A quattro anni dalla sua morte il Comune di Sanremo, in accordo con il direttore artistico Claudio Baglioni, ha voluto assegnare a Pino Daniele il Premio alla carriera Città di Sanremo, premio che negli anni precedenti era stato assegnato a Milva, Renzo Arbore e Gino Paoli tra gli altri. Nei giorni scorsi c'era stato un piccolo movimento online affinché il Festival di Sanremo ricordasse anche la carriera di un altro napoletano, ovvero quel Peppino Di Capri che il palco di Sanremo lo aveva calcato più volte.
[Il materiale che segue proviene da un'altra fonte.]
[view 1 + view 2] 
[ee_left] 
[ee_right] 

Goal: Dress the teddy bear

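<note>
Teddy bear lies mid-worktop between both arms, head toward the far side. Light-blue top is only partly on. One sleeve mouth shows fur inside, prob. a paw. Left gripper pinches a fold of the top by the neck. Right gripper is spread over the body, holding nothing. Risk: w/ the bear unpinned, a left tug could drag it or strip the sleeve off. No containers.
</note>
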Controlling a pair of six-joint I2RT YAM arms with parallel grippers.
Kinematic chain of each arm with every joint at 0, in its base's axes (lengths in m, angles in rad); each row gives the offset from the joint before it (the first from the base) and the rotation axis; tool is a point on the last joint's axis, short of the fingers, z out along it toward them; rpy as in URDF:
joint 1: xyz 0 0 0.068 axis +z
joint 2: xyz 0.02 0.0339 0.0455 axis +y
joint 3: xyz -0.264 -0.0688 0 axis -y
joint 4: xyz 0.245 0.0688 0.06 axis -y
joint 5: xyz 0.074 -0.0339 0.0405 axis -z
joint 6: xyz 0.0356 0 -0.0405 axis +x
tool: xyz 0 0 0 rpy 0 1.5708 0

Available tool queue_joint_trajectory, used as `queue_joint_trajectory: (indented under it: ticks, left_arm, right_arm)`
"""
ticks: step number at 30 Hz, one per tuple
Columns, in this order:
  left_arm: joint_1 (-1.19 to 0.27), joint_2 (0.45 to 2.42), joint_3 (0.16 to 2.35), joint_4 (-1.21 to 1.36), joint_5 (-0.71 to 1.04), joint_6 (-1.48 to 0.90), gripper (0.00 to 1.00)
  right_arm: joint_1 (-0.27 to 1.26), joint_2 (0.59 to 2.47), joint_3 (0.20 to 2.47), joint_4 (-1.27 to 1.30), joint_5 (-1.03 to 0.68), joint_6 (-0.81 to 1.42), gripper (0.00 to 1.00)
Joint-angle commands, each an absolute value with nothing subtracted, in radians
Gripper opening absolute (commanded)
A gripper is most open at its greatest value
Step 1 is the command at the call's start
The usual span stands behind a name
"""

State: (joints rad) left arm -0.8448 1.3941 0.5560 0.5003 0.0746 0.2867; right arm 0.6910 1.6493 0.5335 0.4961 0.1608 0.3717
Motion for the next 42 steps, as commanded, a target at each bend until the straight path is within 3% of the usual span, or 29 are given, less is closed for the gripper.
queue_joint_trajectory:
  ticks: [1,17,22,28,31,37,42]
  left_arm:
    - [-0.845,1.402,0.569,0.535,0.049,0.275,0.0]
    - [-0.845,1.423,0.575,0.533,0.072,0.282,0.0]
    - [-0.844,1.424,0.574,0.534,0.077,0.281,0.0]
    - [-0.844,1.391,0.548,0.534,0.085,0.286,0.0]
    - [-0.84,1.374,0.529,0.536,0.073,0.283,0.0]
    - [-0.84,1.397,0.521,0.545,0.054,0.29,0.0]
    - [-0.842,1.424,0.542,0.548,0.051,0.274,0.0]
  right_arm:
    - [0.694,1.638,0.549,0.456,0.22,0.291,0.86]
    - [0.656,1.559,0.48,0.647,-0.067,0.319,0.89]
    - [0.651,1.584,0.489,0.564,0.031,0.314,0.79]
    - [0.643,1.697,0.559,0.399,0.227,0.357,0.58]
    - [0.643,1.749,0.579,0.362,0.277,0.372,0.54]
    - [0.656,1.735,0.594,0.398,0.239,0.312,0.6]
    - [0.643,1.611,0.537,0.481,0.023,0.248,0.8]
La scelta era caduta sul Mascalzone Latino perché, si leggeva nella nota, "ha saputo imporsi come figura di spicco e completa nel panorama della canzone d'autore italiana, mantenendo un legame fortissimo con la tradizione napoletana e guardando sempre con coraggio artistico e curiosità alle musiche del mondo".

Una candidatura forte soprattutto in rete

Un riconoscimento importante che, però, ha lasciato un po' di amaro in bocca proprio a Di Capri, il quale ha espresso un po' di delusione all'Ansa, perché per il collega sarebbe stato meglio un premio alla memoria, spiega: "È una buona scelta, ma ovviamente un po' di delusione c'è, sarebbe stato più corretto un premio alla memoria e magari anche prima di quest'anno". Dopo il tam tam in rete e non solo delle scorse settimane l'autore di Champagne ci aveva messo il pensiero: "Mi ero preparato psicologicamente al premio, ma va bene così" ha detto all'Ansa, ringraziando chi si era speso per lui, compresi Maurizio Costanzo, Renzo Arbore e Carlo Verdone.

Quindici volte in gara

Di Capri ha anche ricordato come lui, a differenza di Pino Daniele, al Festival c'è stato 15 volte in gara, mentre Daniele ci andò solo una volta e da ospite. Il cantante ha anche voluto spiegare che non c'entrano le sue dichiarazioni sui migranti che hanno tanto fatto discutere nelle scorse settimane "Sto con Salvini più che con Baglioni" ma questo, spiega, non c'entra con la musica.